18 septembre 2008
Agé de 52 ans,
Alain Dubois (Thorigné-Fouillard) a annoncé qu'il sera candidat à la présidence de la Fédération française lors des élections du 14 décembre prochain.Pour la première fois de son histoire, la Fédération française de tennis de table (FFTT) pourrait être dirigée par un Breton. Alors que la rumeur circulait depuis quelques jours, Alain Dubois a officiellement annoncé sa candidature à la présidence de la FFTT, samedi dernier, à l'issue d'un comité directeur. « Plusieurs ligues m'ont sollicité. Je me suis décidé il y a trois semaines », indique le secrétaire général de la Ligue de Bretagne, ancien président du club de Thorigné-Fouillard, dans la banlieue de Rennes.
Velten se retire
« Avec quelques collègues, on travaille depuis plusieurs mois sur un projet. Avec l'envie d'apporter une alternative à ce qui se fait depuis huit ans, de bousculer le train-train habituel », précise Alain Dubois (52 ans), seul candidat actuellement déclaré à un mois et demi de la date du dépôt des listes fixée au 3 novembre.

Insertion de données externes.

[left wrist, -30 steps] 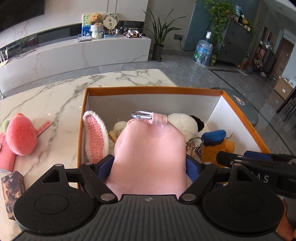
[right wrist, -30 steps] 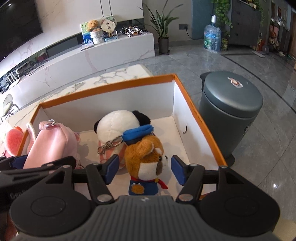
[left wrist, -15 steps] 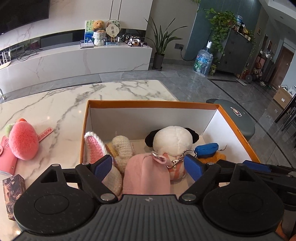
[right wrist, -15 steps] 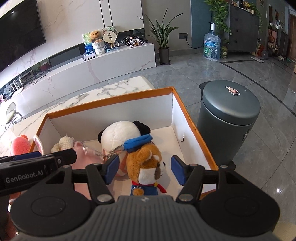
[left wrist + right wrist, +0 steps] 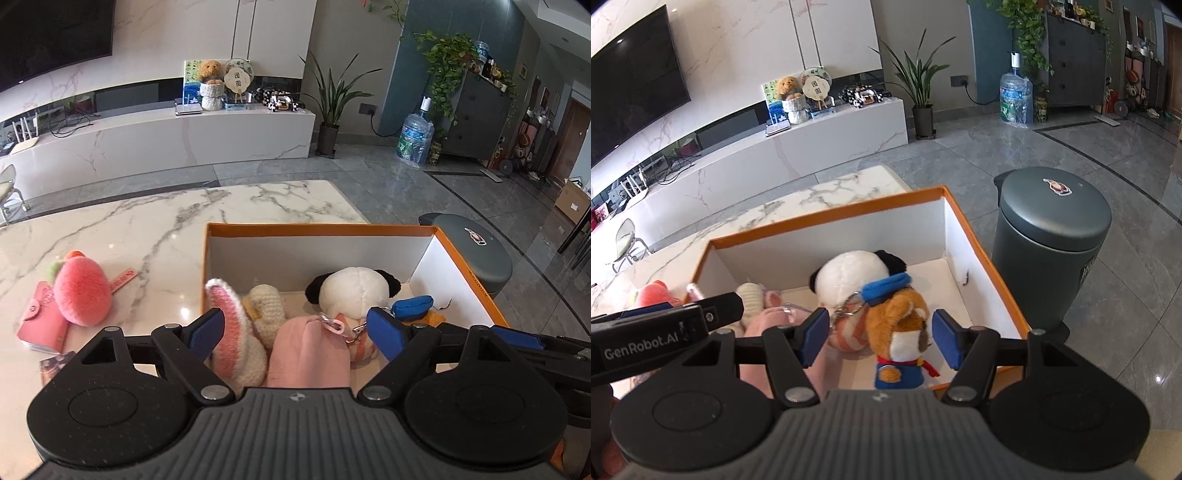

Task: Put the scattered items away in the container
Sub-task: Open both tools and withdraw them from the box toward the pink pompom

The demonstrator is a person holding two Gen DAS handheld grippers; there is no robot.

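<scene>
Both grippers, left [image 5: 295, 330] & right [image 5: 875, 338], are apart w/ nothing held; next lift left one clear of box [image 5: 317, 230], go left to pink plush [image 5: 82, 295].

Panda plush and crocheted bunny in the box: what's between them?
A soft pink plush with a keyring clip lies between the panda plush and crocheted bunny, seen in the left wrist view.

Left gripper [image 5: 295, 334] open above box [image 5: 317, 230].
</scene>
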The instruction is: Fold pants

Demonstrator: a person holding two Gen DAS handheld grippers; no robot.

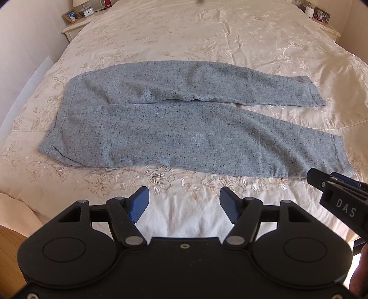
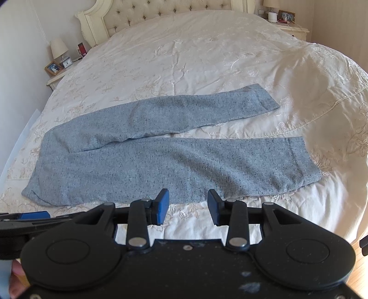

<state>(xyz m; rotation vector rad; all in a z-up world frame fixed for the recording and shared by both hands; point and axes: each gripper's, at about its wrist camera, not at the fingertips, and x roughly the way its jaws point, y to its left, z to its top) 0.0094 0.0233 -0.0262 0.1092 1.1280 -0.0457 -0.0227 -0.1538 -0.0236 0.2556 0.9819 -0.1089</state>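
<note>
Grey speckled pants (image 1: 174, 128) lie flat across the cream bedspread (image 1: 207, 41), waistband at the left and both legs running right, slightly spread at the hems. The same pants (image 2: 174, 158) fill the middle of the right wrist view. My left gripper (image 1: 182, 202) hovers over bare bedspread just short of the near leg's edge, open, nothing between its blue pads. My right gripper (image 2: 188, 204) is open too, its tips at the near edge of the near leg without holding it. The right gripper's black body (image 1: 340, 195) shows at the right edge of the left wrist view.
A tufted headboard (image 2: 161, 13) stands at the far end of the bed (image 2: 207, 57). Nightstands flank it: one (image 2: 57, 71) with a lamp, clock and photo frame, another (image 2: 289, 25) with a lamp and small items. Wooden floor (image 1: 11, 253) shows at the lower left.
</note>
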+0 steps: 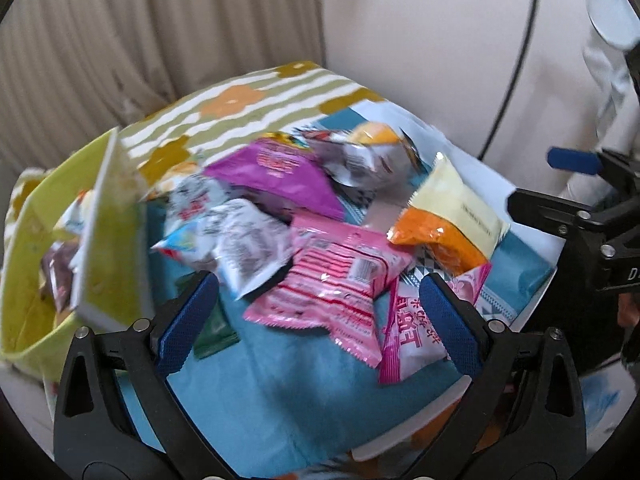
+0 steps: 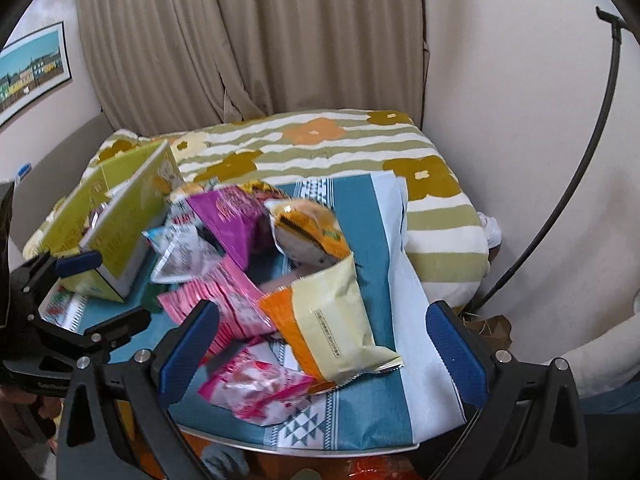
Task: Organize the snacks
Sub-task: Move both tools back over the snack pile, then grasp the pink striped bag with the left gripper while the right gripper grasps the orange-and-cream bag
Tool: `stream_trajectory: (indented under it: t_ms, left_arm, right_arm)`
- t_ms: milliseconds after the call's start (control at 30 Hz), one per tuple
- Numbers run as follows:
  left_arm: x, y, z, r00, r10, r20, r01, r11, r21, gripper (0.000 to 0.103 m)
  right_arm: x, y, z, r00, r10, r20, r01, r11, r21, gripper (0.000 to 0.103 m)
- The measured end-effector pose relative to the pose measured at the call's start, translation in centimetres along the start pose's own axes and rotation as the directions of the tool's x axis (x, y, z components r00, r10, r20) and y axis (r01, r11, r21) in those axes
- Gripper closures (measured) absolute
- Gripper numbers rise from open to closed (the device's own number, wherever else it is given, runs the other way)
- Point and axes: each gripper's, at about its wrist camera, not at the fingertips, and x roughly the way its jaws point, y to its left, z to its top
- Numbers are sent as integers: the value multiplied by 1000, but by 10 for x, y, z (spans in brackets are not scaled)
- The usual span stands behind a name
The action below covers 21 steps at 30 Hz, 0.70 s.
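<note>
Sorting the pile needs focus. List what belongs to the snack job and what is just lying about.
Job: yellow-green box, purple packet, pink striped packet, orange-and-cream packet, silver packets.
Lying about: flowered striped bedding, curtain, framed picture.

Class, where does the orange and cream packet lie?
The orange and cream packet lies between the right gripper's open fingers, overlapping the pink packet.

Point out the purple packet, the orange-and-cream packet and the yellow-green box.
purple packet point(image 1: 276, 178), left wrist view, middle of its face.
orange-and-cream packet point(image 2: 336, 316), right wrist view, on the cream part.
yellow-green box point(image 2: 120, 236), right wrist view, on its near side wall.
</note>
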Motion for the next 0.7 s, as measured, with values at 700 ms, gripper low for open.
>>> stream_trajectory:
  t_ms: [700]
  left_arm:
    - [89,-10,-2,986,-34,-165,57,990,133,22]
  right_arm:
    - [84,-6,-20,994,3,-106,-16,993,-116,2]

« J'ai le soutien de plusieurs grandes ligues et de pratiquement tous les vice-présidents de la fédération », affirme le Breton qui, depuis son élection à la FFTT en 2004, est chargé des relations commerciales et de la promotion. « Alors, oui, je suis optimiste », poursuit-il. Et encore plus depuis que l'actuel président, Gérard Velten (63 ans), a annoncé qu'il ne briguerait pas un troisième mandat lors des élections qui auront lieu le 14 décembre à Paris.
Objectif : 400.000 licenciés
Voilà qui dégage la route du Thorifoléen, dont le projet se décline en plusieurs axes : « Atteindre les 400.000 licenciés d'ici huit ans (contre 180.000 aujourd'hui), créer un vrai pôle de communication et de marketing, avec une vraie stratégie, moderniser la fédération... »
Sans oublier de se pencher au chevet du haut niveau, après des Jeux olympiques de Pékin que les Tricolores ont traversés dans l'anonymat. « Depuis huit ans, aucun nouveau joueur français n'est entré dans le top 100 mondial. Ce n'est pas normal », stigmatise Alain Dubois, que le manque d'expérience n'inquiète pas. « Je ne pense pas que ce soit un handicap. Gérard Velten non plus n'avait jamais été président de ligue. Je compenserai par ma fraîcheur ».